__Brief__
Using the records below, report how many lines include "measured", and give no more than the number.

═════ Data section

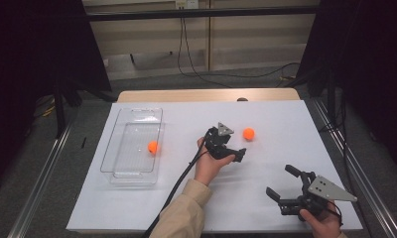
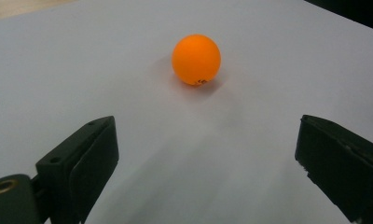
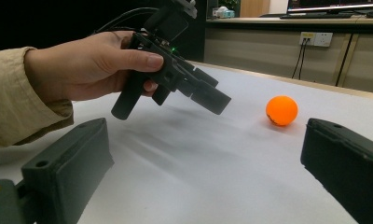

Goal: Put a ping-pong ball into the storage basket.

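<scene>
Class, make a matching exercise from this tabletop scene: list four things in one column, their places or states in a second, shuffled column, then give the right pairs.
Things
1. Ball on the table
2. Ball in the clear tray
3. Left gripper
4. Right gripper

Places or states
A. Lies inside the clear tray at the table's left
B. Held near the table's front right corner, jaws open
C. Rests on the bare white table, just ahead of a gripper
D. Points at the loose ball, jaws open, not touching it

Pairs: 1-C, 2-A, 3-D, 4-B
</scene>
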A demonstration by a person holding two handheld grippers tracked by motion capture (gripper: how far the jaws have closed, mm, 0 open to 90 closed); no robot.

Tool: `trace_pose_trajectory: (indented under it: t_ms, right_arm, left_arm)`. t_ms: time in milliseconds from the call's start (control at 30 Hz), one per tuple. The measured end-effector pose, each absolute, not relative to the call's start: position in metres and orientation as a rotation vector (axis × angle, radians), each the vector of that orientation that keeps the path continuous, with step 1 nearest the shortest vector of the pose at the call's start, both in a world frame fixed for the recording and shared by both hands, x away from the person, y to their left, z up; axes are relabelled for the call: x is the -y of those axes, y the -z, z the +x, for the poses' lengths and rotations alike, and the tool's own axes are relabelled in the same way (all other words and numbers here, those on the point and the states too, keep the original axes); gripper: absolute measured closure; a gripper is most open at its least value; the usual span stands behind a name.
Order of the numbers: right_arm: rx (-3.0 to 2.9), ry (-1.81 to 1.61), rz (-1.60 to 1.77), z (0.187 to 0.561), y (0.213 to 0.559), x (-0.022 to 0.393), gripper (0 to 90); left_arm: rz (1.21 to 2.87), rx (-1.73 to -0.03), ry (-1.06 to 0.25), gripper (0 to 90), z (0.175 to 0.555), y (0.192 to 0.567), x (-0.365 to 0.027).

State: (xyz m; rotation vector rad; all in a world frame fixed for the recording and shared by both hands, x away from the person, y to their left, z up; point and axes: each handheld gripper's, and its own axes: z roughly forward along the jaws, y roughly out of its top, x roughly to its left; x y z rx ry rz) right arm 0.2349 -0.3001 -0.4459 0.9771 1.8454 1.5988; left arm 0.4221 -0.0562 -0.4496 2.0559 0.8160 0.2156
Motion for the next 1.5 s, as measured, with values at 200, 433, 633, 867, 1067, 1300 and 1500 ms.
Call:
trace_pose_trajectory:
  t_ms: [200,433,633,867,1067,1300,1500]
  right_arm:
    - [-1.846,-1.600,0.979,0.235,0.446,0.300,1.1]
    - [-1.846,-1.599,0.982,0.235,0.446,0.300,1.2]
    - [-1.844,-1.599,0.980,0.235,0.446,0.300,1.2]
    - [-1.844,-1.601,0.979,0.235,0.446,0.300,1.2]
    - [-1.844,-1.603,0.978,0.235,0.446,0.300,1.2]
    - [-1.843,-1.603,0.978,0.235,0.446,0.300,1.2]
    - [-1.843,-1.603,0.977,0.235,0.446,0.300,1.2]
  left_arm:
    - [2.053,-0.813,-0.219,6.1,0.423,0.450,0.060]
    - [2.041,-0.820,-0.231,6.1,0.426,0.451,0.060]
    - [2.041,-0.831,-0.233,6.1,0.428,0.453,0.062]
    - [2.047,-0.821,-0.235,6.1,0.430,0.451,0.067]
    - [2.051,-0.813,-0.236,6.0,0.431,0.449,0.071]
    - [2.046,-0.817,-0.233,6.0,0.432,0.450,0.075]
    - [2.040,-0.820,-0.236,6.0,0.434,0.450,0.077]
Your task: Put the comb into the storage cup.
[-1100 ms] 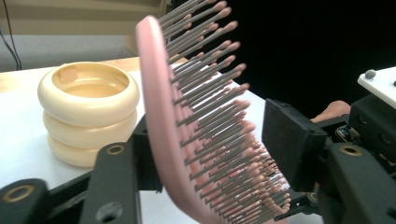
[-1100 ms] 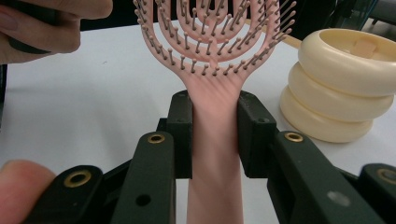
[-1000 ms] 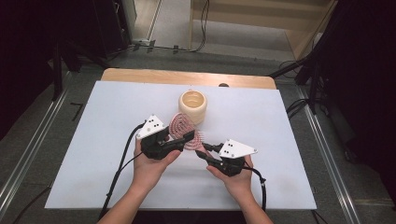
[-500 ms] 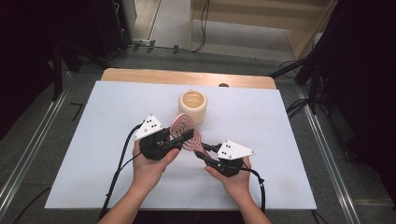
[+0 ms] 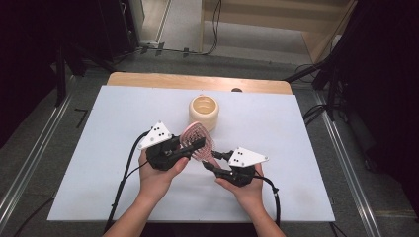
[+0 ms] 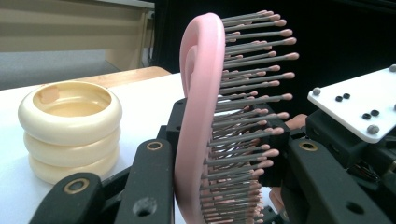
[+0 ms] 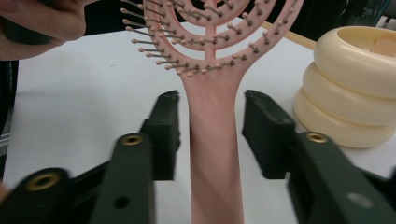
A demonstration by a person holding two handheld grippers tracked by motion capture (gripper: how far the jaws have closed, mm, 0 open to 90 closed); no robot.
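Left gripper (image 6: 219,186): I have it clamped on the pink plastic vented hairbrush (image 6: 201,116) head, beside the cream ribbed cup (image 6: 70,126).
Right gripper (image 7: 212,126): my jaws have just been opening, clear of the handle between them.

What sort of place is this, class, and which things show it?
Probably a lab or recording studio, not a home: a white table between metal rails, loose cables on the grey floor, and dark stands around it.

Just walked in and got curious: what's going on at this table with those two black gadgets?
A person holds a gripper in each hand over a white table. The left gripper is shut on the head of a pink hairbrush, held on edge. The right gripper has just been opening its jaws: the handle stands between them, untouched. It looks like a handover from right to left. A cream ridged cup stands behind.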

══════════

__Result below__
2